Alzoubi Islam, Bao Guoqing, Zhang Rong, Loh Christina, Zheng Yuqi, Cherepanoff Svetlana, Gracie Gary, Lee Maggie, Kuligowski Michael, Alexander Kimberley L, Buckland Michael E, Wang Xiuying, Graeber Manuel B
School of Computer Science, The University of Sydney, J12/1 Cleveland St, Sydney, NSW 2008, Australia.
Ken Parker Brain Tumour Research Laboratories, Brain and Mind Centre, Faculty of Medicine and Health, University of Sydney, Camperdown, NSW 2050, Australia.
Cancers (Basel). 2022 Jul 15;14(14):3441. doi: 10.3390/cancers14143441.

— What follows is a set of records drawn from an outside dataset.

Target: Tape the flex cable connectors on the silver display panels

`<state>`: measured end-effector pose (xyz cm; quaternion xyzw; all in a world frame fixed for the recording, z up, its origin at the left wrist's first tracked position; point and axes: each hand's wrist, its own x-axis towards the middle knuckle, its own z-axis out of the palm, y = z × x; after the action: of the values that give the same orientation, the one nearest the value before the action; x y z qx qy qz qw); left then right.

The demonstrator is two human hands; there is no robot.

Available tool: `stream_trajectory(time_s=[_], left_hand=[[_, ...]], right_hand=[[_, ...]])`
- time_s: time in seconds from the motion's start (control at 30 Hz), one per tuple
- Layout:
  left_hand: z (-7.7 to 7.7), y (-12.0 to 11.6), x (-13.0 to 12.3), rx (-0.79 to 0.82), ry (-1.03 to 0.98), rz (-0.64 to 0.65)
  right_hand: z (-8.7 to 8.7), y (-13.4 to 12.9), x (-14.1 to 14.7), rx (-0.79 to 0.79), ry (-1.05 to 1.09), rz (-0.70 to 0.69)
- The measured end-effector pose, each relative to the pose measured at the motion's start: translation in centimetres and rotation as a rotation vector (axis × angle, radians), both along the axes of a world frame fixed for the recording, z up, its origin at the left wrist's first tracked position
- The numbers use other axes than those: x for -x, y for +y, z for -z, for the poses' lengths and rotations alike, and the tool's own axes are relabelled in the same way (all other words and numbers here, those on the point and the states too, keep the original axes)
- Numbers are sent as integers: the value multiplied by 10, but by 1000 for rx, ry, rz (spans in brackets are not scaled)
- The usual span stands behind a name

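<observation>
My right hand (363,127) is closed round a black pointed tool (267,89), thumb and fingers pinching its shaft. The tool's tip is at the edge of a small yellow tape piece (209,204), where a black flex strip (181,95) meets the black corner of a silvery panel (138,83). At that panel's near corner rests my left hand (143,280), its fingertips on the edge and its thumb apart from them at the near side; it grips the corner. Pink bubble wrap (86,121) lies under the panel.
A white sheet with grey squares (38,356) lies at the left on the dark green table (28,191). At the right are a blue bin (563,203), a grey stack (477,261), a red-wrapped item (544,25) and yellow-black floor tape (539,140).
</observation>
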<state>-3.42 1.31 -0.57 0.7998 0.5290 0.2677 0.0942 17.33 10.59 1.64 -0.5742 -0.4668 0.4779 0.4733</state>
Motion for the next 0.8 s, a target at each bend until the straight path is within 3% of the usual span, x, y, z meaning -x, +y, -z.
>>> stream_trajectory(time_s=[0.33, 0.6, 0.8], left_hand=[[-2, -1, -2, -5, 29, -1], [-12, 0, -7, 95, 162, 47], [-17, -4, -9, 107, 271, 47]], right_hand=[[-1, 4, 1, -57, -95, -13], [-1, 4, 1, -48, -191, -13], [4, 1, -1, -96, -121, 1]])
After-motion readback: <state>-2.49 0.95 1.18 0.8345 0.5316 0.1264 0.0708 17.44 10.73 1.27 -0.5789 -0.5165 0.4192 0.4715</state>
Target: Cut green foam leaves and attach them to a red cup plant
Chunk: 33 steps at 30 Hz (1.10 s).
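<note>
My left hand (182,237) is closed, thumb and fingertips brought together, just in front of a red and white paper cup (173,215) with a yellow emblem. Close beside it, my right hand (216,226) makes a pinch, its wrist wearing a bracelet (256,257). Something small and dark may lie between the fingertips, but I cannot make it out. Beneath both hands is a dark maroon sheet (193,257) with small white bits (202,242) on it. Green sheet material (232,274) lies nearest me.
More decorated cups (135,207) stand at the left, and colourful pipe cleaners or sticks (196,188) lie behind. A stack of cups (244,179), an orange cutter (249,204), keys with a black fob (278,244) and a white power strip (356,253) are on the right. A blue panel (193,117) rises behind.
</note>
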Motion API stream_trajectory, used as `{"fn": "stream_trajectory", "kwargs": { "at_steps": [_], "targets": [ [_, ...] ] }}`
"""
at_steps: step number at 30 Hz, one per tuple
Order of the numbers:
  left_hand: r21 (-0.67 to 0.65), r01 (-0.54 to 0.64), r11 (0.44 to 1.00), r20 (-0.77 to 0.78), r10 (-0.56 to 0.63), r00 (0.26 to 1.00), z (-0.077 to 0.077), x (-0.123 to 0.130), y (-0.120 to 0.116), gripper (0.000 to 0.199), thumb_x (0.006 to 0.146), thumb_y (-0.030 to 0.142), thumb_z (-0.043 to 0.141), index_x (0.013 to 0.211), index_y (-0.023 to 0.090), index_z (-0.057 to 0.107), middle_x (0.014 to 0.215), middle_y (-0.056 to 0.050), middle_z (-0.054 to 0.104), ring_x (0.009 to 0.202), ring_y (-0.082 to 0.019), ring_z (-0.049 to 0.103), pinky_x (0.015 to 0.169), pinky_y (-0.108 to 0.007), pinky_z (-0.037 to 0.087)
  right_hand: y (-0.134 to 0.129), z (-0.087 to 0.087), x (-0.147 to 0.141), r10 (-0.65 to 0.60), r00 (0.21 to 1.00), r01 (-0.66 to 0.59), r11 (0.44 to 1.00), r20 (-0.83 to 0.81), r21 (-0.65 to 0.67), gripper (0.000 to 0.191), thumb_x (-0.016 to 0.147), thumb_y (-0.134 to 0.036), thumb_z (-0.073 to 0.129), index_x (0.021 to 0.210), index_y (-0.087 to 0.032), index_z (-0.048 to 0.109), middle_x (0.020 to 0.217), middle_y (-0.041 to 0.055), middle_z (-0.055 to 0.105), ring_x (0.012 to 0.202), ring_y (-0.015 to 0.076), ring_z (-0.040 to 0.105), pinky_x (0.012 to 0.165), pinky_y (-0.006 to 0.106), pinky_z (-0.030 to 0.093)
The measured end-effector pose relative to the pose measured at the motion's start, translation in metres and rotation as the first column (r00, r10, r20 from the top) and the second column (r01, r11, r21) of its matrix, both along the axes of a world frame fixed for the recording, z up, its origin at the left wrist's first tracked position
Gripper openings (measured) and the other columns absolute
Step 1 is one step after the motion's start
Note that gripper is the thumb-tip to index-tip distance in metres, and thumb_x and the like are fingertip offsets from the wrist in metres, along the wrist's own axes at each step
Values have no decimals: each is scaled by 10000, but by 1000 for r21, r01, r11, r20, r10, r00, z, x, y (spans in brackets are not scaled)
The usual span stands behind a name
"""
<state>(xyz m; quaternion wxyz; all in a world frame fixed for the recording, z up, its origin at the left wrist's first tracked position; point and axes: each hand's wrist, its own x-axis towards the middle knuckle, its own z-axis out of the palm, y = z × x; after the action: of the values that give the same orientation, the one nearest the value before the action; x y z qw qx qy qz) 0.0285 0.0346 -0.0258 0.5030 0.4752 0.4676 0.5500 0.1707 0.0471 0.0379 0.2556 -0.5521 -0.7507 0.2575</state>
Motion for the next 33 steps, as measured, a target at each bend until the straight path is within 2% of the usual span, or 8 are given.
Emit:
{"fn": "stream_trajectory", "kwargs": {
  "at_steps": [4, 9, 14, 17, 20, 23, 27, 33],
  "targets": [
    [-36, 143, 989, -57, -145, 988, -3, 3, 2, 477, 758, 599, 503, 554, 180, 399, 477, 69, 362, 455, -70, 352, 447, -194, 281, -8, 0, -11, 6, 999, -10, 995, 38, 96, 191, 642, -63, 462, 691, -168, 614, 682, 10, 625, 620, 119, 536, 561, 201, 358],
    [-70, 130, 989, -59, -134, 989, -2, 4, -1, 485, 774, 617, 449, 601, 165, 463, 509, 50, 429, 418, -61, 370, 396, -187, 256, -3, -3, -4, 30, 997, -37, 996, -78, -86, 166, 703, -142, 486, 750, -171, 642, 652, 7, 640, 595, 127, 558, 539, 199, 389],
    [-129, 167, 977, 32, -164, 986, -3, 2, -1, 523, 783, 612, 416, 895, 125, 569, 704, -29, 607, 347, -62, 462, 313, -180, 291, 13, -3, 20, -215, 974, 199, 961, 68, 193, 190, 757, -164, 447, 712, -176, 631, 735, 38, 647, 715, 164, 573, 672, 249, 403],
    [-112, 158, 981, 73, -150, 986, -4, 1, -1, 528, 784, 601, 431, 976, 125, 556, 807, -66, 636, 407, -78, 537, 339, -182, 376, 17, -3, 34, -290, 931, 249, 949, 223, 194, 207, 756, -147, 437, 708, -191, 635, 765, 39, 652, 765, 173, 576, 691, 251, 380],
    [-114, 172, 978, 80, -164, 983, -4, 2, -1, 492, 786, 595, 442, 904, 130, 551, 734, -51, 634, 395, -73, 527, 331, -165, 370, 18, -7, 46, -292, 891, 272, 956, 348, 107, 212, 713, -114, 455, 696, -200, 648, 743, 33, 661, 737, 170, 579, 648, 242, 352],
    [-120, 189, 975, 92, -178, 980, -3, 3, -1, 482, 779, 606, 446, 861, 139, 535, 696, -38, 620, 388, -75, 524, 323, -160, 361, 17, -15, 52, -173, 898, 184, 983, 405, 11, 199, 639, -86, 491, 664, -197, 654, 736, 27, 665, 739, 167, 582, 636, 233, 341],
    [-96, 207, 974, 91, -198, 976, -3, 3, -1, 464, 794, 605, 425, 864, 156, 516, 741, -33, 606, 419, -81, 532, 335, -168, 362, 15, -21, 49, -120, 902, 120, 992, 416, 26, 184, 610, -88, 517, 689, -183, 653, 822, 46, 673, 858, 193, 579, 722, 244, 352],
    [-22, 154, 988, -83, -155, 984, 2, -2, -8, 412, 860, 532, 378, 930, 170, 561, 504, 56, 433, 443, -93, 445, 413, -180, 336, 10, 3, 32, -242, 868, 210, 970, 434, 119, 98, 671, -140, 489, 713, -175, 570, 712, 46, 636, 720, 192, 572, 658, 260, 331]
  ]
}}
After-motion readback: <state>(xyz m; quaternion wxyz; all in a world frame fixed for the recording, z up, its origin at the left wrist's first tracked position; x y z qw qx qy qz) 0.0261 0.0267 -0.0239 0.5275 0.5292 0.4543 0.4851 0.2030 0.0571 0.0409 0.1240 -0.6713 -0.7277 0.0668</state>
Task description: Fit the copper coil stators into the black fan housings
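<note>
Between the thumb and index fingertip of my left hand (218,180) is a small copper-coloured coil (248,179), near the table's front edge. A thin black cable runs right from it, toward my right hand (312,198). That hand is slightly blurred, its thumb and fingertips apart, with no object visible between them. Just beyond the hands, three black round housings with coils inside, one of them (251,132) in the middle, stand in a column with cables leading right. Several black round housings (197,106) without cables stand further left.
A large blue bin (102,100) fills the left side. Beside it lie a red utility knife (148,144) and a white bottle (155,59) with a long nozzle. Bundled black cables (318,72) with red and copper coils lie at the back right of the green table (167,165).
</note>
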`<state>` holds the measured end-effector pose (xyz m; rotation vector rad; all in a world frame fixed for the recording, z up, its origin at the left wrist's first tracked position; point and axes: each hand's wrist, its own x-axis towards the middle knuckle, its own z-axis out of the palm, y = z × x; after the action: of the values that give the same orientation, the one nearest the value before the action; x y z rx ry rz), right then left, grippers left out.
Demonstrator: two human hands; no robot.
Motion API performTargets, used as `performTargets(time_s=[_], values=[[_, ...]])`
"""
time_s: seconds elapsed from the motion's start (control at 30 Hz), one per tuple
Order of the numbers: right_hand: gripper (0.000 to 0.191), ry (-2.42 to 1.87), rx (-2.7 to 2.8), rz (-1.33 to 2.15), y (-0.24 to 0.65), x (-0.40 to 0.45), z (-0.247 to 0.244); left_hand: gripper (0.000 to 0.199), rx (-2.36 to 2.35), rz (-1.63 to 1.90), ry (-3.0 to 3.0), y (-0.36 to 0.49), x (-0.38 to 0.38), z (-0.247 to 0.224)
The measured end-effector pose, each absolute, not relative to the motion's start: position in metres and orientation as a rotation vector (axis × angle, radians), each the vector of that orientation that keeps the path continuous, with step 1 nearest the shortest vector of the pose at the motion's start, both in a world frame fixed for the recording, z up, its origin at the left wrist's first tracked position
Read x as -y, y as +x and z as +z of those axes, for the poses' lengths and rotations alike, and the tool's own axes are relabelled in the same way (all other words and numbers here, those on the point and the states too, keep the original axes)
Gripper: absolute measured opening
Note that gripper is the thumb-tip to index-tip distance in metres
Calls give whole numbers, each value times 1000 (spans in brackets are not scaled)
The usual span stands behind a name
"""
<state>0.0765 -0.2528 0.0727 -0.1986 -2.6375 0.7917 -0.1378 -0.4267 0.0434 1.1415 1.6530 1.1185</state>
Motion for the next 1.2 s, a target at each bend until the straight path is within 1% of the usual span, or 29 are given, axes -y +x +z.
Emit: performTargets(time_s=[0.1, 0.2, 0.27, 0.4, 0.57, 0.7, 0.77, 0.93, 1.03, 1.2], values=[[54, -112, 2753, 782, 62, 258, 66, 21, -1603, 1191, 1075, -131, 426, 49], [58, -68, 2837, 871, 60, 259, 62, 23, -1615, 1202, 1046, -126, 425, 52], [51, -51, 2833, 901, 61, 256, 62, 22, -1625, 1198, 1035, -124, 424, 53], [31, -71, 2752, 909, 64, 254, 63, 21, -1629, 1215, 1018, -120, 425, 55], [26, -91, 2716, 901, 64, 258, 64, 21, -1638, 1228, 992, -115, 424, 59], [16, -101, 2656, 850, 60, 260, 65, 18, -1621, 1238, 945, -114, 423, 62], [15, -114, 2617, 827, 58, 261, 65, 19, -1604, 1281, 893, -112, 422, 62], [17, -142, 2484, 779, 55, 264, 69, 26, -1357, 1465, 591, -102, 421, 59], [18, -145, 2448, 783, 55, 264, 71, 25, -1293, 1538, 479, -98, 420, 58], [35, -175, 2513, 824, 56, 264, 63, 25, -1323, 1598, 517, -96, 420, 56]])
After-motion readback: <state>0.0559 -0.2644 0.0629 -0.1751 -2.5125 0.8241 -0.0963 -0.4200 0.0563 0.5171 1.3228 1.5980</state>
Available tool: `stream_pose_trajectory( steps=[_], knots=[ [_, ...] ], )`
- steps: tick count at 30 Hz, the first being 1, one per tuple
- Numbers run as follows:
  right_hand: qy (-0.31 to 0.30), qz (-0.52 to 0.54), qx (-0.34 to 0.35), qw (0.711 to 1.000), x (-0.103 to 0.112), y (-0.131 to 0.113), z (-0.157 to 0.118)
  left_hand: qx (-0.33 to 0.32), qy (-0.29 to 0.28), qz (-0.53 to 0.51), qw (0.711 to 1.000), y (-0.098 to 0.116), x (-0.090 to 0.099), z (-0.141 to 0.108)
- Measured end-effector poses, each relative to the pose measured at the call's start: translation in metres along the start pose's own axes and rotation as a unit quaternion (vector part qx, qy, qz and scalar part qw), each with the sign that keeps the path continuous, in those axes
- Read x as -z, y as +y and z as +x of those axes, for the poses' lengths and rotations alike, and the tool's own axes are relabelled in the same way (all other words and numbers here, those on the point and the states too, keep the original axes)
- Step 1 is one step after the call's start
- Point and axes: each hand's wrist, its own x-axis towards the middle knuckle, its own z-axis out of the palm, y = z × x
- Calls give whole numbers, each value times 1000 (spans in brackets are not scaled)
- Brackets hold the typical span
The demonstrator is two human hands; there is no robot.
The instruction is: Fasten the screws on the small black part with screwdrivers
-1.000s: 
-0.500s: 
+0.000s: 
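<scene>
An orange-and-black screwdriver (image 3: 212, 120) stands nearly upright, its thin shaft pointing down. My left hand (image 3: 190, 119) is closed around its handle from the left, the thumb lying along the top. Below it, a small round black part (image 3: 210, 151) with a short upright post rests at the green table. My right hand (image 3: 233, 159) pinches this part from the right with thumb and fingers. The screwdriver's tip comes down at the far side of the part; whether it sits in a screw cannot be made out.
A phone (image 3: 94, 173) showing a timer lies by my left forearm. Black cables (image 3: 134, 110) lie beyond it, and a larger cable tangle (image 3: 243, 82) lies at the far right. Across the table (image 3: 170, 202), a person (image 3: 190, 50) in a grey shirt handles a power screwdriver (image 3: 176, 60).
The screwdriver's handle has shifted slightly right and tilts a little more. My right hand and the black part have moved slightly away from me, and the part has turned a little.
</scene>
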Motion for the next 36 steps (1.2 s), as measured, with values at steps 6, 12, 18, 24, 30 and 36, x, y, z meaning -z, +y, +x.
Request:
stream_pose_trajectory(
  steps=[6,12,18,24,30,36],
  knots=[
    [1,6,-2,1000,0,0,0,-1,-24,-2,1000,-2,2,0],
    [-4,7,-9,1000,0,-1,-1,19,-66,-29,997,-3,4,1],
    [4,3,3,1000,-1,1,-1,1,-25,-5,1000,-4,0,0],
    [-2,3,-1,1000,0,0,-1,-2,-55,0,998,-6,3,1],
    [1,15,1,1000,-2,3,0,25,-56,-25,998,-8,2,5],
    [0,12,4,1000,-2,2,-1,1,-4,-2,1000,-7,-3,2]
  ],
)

Routine examination of entire histological slides at cellular resolution poses a significant if not insurmountable challenge to human observers. However, high-resolution data such as the cellular distribution of proteins in tissues, e.g., those obtained following immunochemical staining, are highly desirable. Our present study extends the applicability of the PathoFusion framework to the cellular level. We illustrate our approach using the detection of CD276 immunoreactive cells in glioblastoma as an example. Following automatic identification by means of PathoFusion's bifocal convolutional neural network (BCNN) model, individual cells are automatically profiled and counted. Only discriminable cells selected through data filtering and thresholding were segmented for cell-level analysis. Subsequently, we converted the detection signals into the corresponding heatmaps visualizing the distribution of the detected cells in entire whole-slide images of adjacent H&E-stained sections using the Discrete Wavelet Transform (DWT). Our results demonstrate that PathoFusion is capable of autonomously detecting and counting individual immunochemically labelled cells with a high prediction performance of 0.992 AUC and 97.7% accuracy. The data can be used for whole-slide cross-modality analyses, e.g., relationships between immunochemical signals and anaplastic histological features. PathoFusion has the potential to be applied to additional problems that seek to correlate heterogeneous data streams and to serve as a clinically applicable, weakly supervised system for histological image analyses in (neuro)pathology.
以细胞分辨率对整个组织学切片进行常规检查,即便并非无法克服,也对人类观察者构成了重大挑战。然而,诸如组织中蛋白质的细胞分布等高分辨率数据,例如免疫化学染色后获得的数据,是非常需要的。我们目前的研究将PathoFusion框架的适用性扩展到了细胞层面。我们以胶质母细胞瘤中CD276免疫反应性细胞的检测为例来说明我们的方法。通过PathoFusion的双焦点卷积神经网络(BCNN)模型进行自动识别后,对单个细胞进行自动分析和计数。仅对通过数据过滤和阈值处理选择出的可区分细胞进行分割以进行细胞层面分析。随后,我们使用离散小波变换(DWT)将检测信号转换为相应的热图,以可视化检测到的细胞在相邻苏木精-伊红(H&E)染色切片的全切片图像中的分布。我们的结果表明,PathoFusion能够自主检测和计数单个免疫化学标记的细胞,预测性能高达0.992的曲线下面积(AUC)和97.7%的准确率。这些数据可用于全切片跨模态分析,例如免疫化学信号与间变组织学特征之间的关系。PathoFusion有潜力应用于其他旨在关联异质数据流的问题,并作为一种临床适用的弱监督系统用于(神经)病理学中的组织学图像分析。